▶ [How to complete this task] Repeat the entries that follow verbatim, without any of their pictures.

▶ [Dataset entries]
________________
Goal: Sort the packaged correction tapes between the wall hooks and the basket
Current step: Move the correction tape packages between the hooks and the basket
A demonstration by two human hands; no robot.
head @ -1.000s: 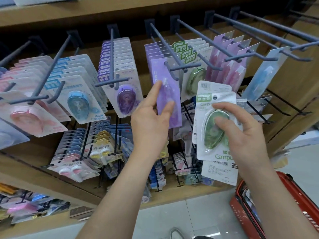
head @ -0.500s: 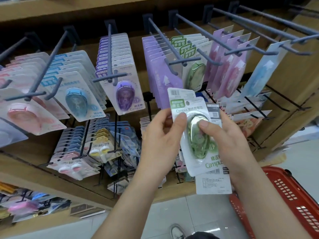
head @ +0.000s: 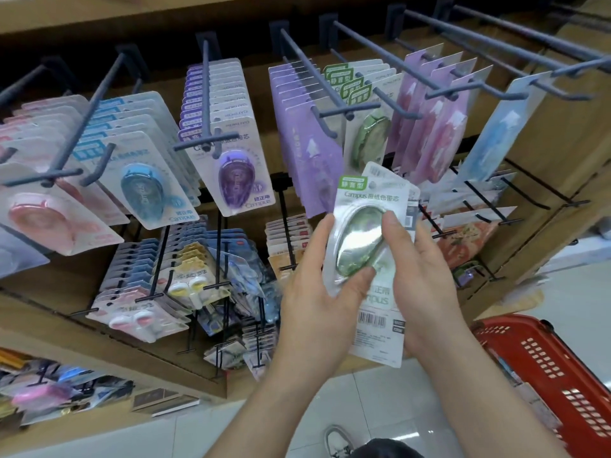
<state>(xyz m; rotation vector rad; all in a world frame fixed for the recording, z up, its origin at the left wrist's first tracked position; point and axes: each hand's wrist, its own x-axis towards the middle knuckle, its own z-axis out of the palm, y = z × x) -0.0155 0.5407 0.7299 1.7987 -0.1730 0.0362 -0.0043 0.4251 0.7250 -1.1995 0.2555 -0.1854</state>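
Note:
A green packaged correction tape (head: 358, 233) is held face up in front of the shelf, with more packages stacked behind it, one showing its barcode back (head: 377, 332). My left hand (head: 317, 292) grips the front package from the left, thumb on its blister. My right hand (head: 420, 282) holds the stack from the right, thumb on the blister's top. More green packages hang on a wall hook (head: 370, 104) above. The red basket (head: 545, 375) sits on the floor at the lower right.
Grey wall hooks carry pink (head: 43, 206), blue (head: 142, 180), purple (head: 238, 166) and lilac (head: 310, 153) packages. Long bare hooks (head: 496, 34) jut out at the upper right. Lower black hooks hold smaller packs. A shoe (head: 337, 441) shows on the tiled floor.
My left hand left the lilac hanging package and came over to the green package. Both hands now hold the stack lower, centred before the shelf.

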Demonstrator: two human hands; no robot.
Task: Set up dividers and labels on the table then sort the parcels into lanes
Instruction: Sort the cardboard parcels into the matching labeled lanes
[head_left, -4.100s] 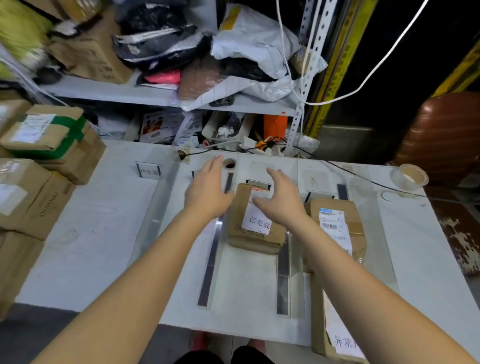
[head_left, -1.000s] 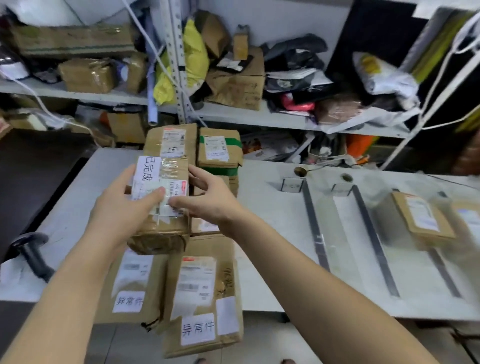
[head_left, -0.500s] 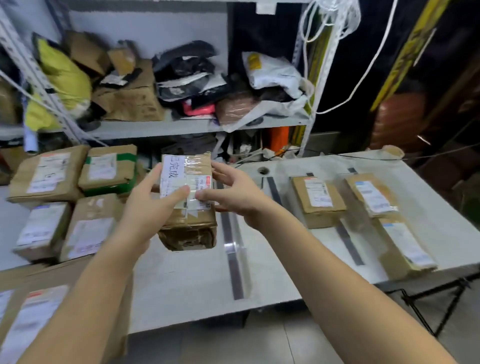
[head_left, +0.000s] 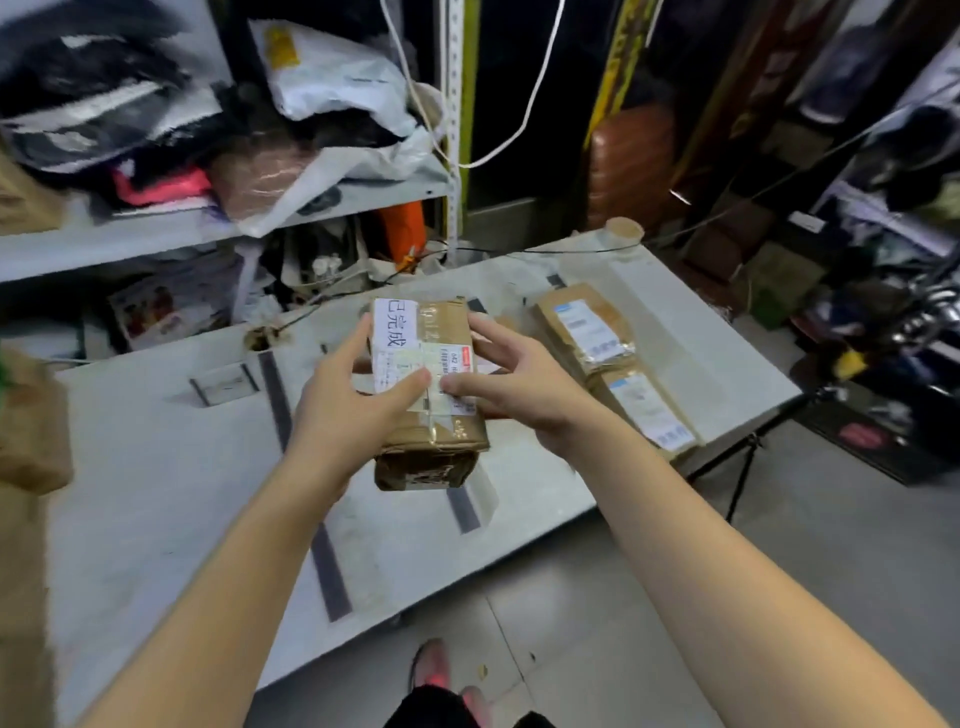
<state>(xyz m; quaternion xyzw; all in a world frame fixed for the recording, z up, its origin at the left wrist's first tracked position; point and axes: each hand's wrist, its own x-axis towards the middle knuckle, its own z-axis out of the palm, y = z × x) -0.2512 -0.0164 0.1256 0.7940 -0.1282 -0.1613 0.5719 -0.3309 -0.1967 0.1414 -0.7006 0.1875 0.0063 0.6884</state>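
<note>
A brown taped parcel (head_left: 426, 431) with a white handwritten label is held in the air above the white table (head_left: 156, 493). My left hand (head_left: 348, 410) grips its left side, thumb across the top. My right hand (head_left: 514, 387) grips its right side, thumb on the shipping label. Clear dividers on dark base strips (head_left: 306, 467) run front to back and mark lanes; the parcel hangs over a strip (head_left: 462, 512) in the middle. Two labelled parcels lie in the right lane, one farther back (head_left: 584, 325) and one nearer (head_left: 644, 410). A small label holder (head_left: 223, 384) stands at the far left.
Metal shelves (head_left: 208, 228) with bags and packages stand behind the table. Brown boxes (head_left: 31, 426) sit at the left edge. A tape roll (head_left: 623, 228) rests on the far right corner. Cables cross the back edge. A tripod leg (head_left: 743, 467) stands right of the table.
Both hands have carried the parcel to the right, from beside the box stack to above the middle lanes. The view has swung right with it.
</note>
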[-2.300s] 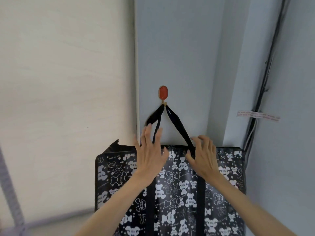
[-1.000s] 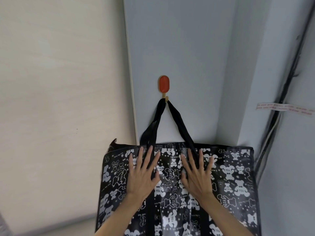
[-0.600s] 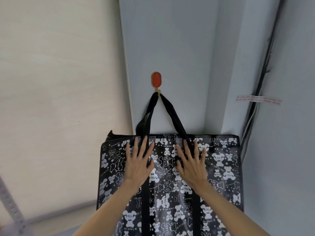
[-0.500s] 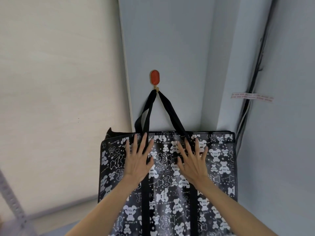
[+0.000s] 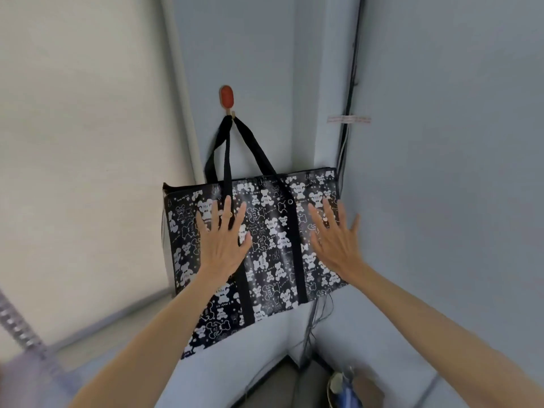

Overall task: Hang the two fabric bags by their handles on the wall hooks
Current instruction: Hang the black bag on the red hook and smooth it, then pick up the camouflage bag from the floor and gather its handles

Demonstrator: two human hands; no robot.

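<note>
A black fabric bag [image 5: 273, 251] printed with white bears hangs against the pale blue wall. Its two black handles [image 5: 235, 142] loop over a small hook with a red oval plate [image 5: 227, 97]. My left hand [image 5: 222, 237] lies flat with spread fingers on the bag's left half. My right hand [image 5: 334, 235] is spread over the bag's right half, fingers apart and holding nothing. Only this one bag and one hook are in view.
A cream roller blind [image 5: 82, 142] fills the left side. A wall corner sits right of the bag, with black cables [image 5: 350, 83] running down it and a taped label [image 5: 348, 119]. Thin wires [image 5: 316, 313] dangle below the bag. Blurred objects [image 5: 350, 384] lie on the floor at bottom right.
The view has pulled back and the whole bag now shows. Both hands stay spread on the bag's front; the right hand has slid toward the bag's right edge.
</note>
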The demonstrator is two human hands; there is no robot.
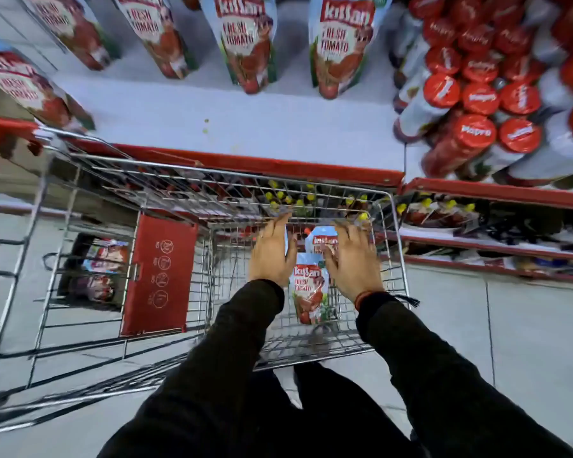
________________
▶ [Answer section]
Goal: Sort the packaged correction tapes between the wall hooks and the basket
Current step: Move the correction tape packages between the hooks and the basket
A demonstration by two human hands; no robot.
head @ -1.000s: 
head @ -0.500s: 
head @ +0.000s: 
<state>(xyz m; rotation vector rad; all in a world frame fixed for the recording, z up, its origin at the left wrist's first tracked position; point and axes: each hand's wrist, its own x-axis towards the middle knuckle, its own z-axis out of the palm, y = z × x) -0.0155 0.5407 0.7299 1.7987 -0.1730 0.0362 -0.0043 0.4251 0.7250 -1.1995 0.2555 -0.1854</state>
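Note:
A green packaged correction tape (head: 358, 233) is held face up in front of the shelf, with more packages stacked behind it, one showing its barcode back (head: 377, 332). My left hand (head: 317, 292) grips the front package from the left, thumb on its blister. My right hand (head: 420, 282) holds the stack from the right, thumb on the blister's top. More green packages hang on a wall hook (head: 370, 104) above. The red basket (head: 545, 375) sits on the floor at the lower right.
Grey wall hooks carry pink (head: 43, 206), blue (head: 142, 180), purple (head: 238, 166) and lilac (head: 310, 153) packages. Long bare hooks (head: 496, 34) jut out at the upper right. Lower black hooks hold smaller packs. A shoe (head: 337, 441) shows on the tiled floor.
My left hand left the lilac hanging package and came over to the green package. Both hands now hold the stack lower, centred before the shelf.
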
Demonstrator: two human hands; no robot.
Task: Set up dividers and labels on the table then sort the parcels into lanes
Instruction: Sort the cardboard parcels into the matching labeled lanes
[head_left, -4.100s] 
[head_left, -1.000s] 
[head_left, -0.500s] 
[head_left, +0.000s] 
<state>(xyz m; quaternion xyzw; all in a world frame fixed for the recording, z up, its origin at the left wrist's first tracked position; point and axes: each hand's wrist, its own x-axis towards the middle knuckle, its own z-axis out of the palm, y = z × x) -0.2512 -0.0164 0.1256 0.7940 -0.1282 -0.1613 0.5719 -0.3309 -0.1967 0.1414 -0.7006 0.1875 0.0063 0.6884</state>
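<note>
A brown taped parcel (head_left: 426, 431) with a white handwritten label is held in the air above the white table (head_left: 156, 493). My left hand (head_left: 348, 410) grips its left side, thumb across the top. My right hand (head_left: 514, 387) grips its right side, thumb on the shipping label. Clear dividers on dark base strips (head_left: 306, 467) run front to back and mark lanes; the parcel hangs over a strip (head_left: 462, 512) in the middle. Two labelled parcels lie in the right lane, one farther back (head_left: 584, 325) and one nearer (head_left: 644, 410). A small label holder (head_left: 223, 384) stands at the far left.
Metal shelves (head_left: 208, 228) with bags and packages stand behind the table. Brown boxes (head_left: 31, 426) sit at the left edge. A tape roll (head_left: 623, 228) rests on the far right corner. Cables cross the back edge. A tripod leg (head_left: 743, 467) stands right of the table.
Both hands have carried the parcel to the right, from beside the box stack to above the middle lanes. The view has swung right with it.
</note>
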[-2.300s] 
[-1.000s] 
[-0.600s] 
[-0.500s] 
[+0.000s] 

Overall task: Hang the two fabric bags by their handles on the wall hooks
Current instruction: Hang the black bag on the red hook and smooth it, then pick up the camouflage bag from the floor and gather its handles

Demonstrator: two human hands; no robot.

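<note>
A black fabric bag [image 5: 273, 251] printed with white bears hangs against the pale blue wall. Its two black handles [image 5: 235, 142] loop over a small hook with a red oval plate [image 5: 227, 97]. My left hand [image 5: 222, 237] lies flat with spread fingers on the bag's left half. My right hand [image 5: 334, 235] is spread over the bag's right half, fingers apart and holding nothing. Only this one bag and one hook are in view.
A cream roller blind [image 5: 82, 142] fills the left side. A wall corner sits right of the bag, with black cables [image 5: 350, 83] running down it and a taped label [image 5: 348, 119]. Thin wires [image 5: 316, 313] dangle below the bag. Blurred objects [image 5: 350, 384] lie on the floor at bottom right.
The view has pulled back and the whole bag now shows. Both hands stay spread on the bag's front; the right hand has slid toward the bag's right edge.
</note>
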The demonstrator is two human hands; there is no robot.

The output has been completed.